Assignment: Each line from the one that holds "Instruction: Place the" to the end of the records is to be retyped exactly. Pictures are not part of the copy.

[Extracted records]
- - -
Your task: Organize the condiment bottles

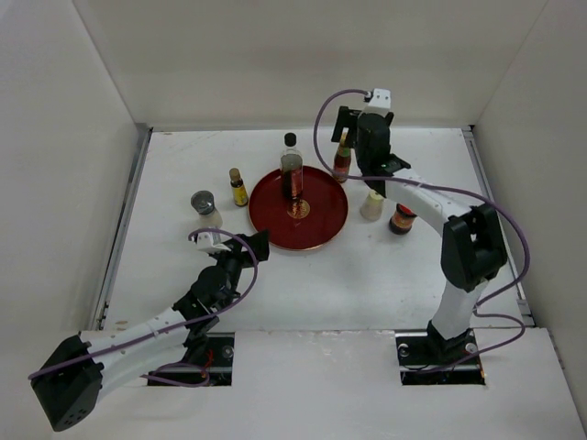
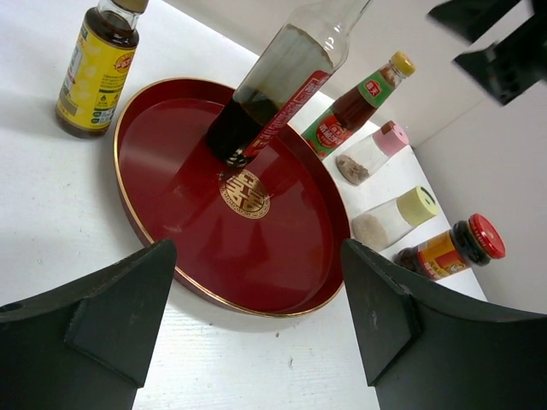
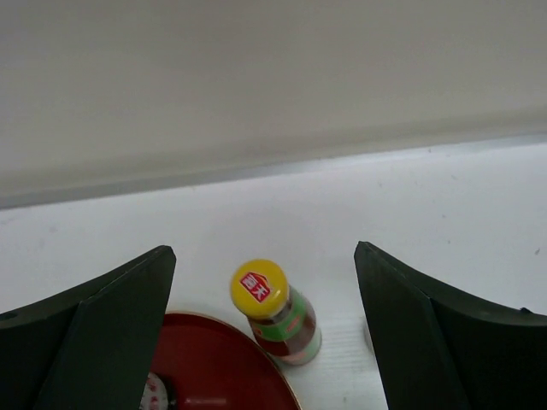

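The tall black-capped bottle of dark liquid (image 1: 292, 170) stands on the round red tray (image 1: 321, 234). The yellow-capped red sauce bottle (image 1: 342, 158) stands just off the tray's far right rim. My right gripper (image 1: 348, 137) hovers open above it; in the right wrist view the bottle (image 3: 275, 314) sits below and between the fingers, with my right gripper (image 3: 263, 254) not touching it. My left gripper (image 1: 246, 249) is open and empty near the tray's front left rim (image 2: 137, 213). The small yellow-labelled bottle (image 1: 238, 187) and the grey-lidded jar (image 1: 204, 203) stand left of the tray.
A pink-lidded shaker (image 2: 372, 152), a pale yellow-lidded shaker (image 1: 371, 203) and the red-lidded jar (image 1: 402, 220) stand right of the tray, partly under the right arm. White walls enclose the table at the back and on both sides.
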You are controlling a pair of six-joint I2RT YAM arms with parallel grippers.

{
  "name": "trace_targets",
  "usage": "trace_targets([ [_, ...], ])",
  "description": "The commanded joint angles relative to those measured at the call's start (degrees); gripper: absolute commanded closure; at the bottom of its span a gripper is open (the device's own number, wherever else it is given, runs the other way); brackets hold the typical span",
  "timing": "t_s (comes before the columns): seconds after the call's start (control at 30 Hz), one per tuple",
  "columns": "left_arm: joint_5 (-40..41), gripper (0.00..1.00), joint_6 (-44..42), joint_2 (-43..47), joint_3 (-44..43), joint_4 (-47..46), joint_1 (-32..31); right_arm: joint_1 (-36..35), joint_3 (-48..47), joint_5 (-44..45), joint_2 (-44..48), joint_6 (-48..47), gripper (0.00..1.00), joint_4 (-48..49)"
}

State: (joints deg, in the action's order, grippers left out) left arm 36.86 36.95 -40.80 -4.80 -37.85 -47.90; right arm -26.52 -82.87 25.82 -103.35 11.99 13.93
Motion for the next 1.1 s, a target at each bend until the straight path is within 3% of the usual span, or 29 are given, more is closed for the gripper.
trace_targets([
  [0.0,-0.4,0.23,0.8,-0.9,0.2,-2.7,0.4,-0.2,-3.3,-3.1,-2.2,0.1,0.08,-3.4],
  [0.13,-0.4,0.23,0.8,-1.3,0.2,-3.0,0.4,0.1,-4.1,-4.6,-4.3,0.1,0.12,-3.6],
  [0.3,-0.5,0.23,1.0,-2.1,0.1,-3.3,0.5,0.9,-6.4,-3.9,-7.7,0.0,0.25,-3.5],
  [0.43,-0.5,0.23,1.0,-0.6,0.7,-3.4,1.0,1.2,-7.4,-3.4,-9.4,-0.2,0.44,-3.0],
  [0.5,-0.5,0.23,1.0,-0.9,0.7,-3.4,1.1,1.3,-7.4,-3.0,-9.2,-0.1,0.59,-2.2],
  [0.57,-0.6,0.23,1.0,-1.5,0.6,-3.4,1.1,1.3,-6.1,-2.4,-7.6,0.1,0.66,-0.3],
  [0.73,-0.7,0.23,1.2,-1.9,0.6,-3.6,1.2,1.0,-0.2,0.5,0.9,-1.2,0.68,8.5],
  [1.07,-1.2,0.23,1.3,-2.8,0.5,-4.2,1.4,-4.1,2.8,-0.4,7.8,-2.2,0.68,9.8],
])
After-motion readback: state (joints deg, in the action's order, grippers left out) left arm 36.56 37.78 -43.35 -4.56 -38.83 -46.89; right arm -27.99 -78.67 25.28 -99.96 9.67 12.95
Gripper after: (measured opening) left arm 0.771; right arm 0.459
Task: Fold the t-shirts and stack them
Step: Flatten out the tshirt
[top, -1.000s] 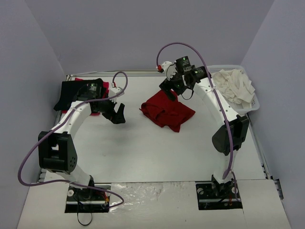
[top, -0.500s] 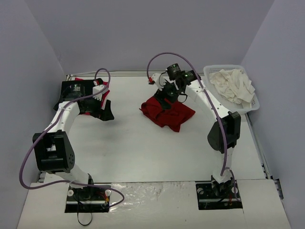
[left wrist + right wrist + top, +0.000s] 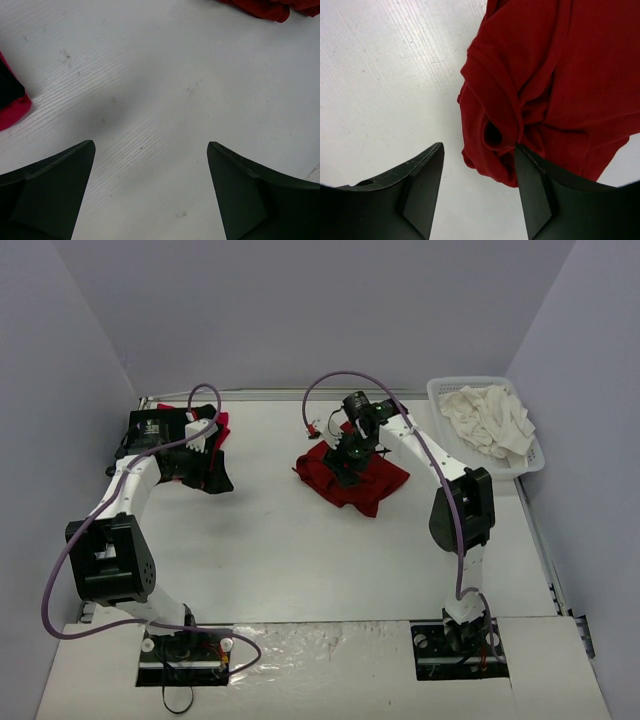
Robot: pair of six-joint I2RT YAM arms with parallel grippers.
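Right claw [image 3: 477,150] stands partly open over the edge of the dark red t-shirt [image 3: 545,75], which lies crumpled mid-table; a fold sits between its fingers [image 3: 535,195], unclamped. Left claw [image 3: 150,145] gapes wide, holding nothing, above the table [image 3: 165,75] just beside the black t-shirt [image 3: 7,87].

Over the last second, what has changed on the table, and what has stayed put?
The right gripper came down and leftward onto the edge of the dark red t-shirt, its jaws narrowing around a fold but not yet pinching it. The left gripper, wide open, drew back leftward towards the bright red t-shirt. The dark red t-shirt stayed crumpled in place; the cream-white t-shirts stayed in the basket.
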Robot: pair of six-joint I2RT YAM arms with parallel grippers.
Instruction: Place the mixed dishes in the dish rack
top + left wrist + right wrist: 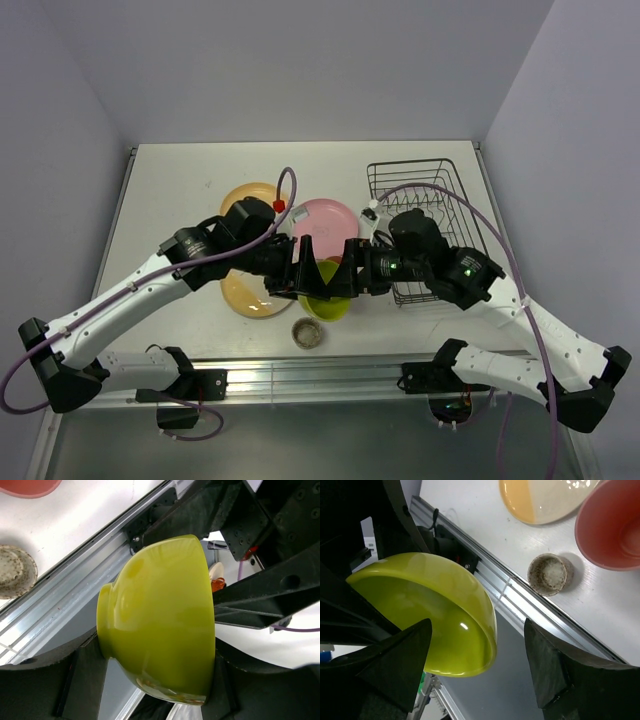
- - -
Solution for this task:
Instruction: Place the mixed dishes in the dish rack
top + left wrist + right wrist: 

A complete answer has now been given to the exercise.